Они и в самом деле были одинакового роста – метр шестьдесят восемь. И объем талии и бедер был абсолютно идентичен. Но вот там, где у Нинки угловатилось и отвисало, у Насти все было округло-аппетитным. Не акцентируя внимания на своей внешности, она частенько ловила на себе завистливые взгляды подруги, когда они вместе посещали местную баню. Вот и сейчас, проявив временное великодушие, Нинка не удержалась, чтобы не добавить ложку дегтя.
– Хороша! – полувосхищенно-полунасмешливо выдохнула она, наблюдая за тем, как Настя застегивает на ногах сапожки. – Не жмут?
– Нет, что ты, спасибо! Прямо и не знаю, как тебя благодарить! – залопотала девушка, не веря неожиданно свалившемуся на нее благородству подруги.
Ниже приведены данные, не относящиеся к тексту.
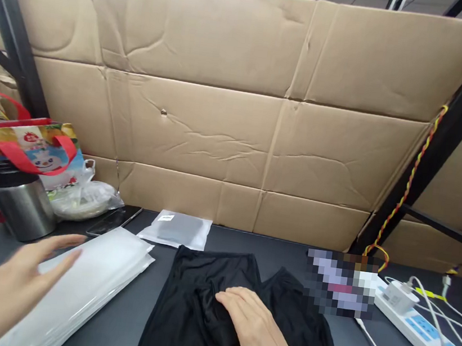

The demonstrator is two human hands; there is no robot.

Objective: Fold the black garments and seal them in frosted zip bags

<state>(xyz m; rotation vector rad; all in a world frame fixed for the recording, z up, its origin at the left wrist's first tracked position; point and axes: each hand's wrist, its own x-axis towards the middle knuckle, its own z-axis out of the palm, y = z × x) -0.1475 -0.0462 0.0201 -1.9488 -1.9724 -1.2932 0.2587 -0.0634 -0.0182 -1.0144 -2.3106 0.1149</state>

– Да ладно тебе. – Нинка беспечно махнула рукой. – Это мне Иван Семенович за лечение больного поросенка презентовал. А они мне малы. Не выбрасывать же. Да и назад не вернешь – обидится. Тут вспомнила о твоем дне рождения, решила подарить. Как видишь, особой благодарности не стоит…
О том, что она клятвенно заверила Ивана Семеновича посодействовать в переговорах о репетиторстве для его сына-оболтуса, Нина промолчала. Еще будет время взыскать положенное с Настюхи за оказанное благодеяние. Пусть пока радуется…
А Настя откровенно радовалась. Вертясь так и сяк перед зеркалом, она совершенно не узнавала себя. Куда подевалась незаметная училка литературы и русского с вечным хвостом на затылке и в мешковатой одежде? Неужели она обладает этой парой стройных красивых ног? Высокая горловина свитерка превосходно гармонирует с кожей цвета топленого молока. И даже не бог весть какая курточка не портит общей картины…
– Так я пошла? – неуверенно двинулась Настя к двери.
– Иди, иди, а то с твоими пересадками… Смотри не опоздай к тетке на пироги…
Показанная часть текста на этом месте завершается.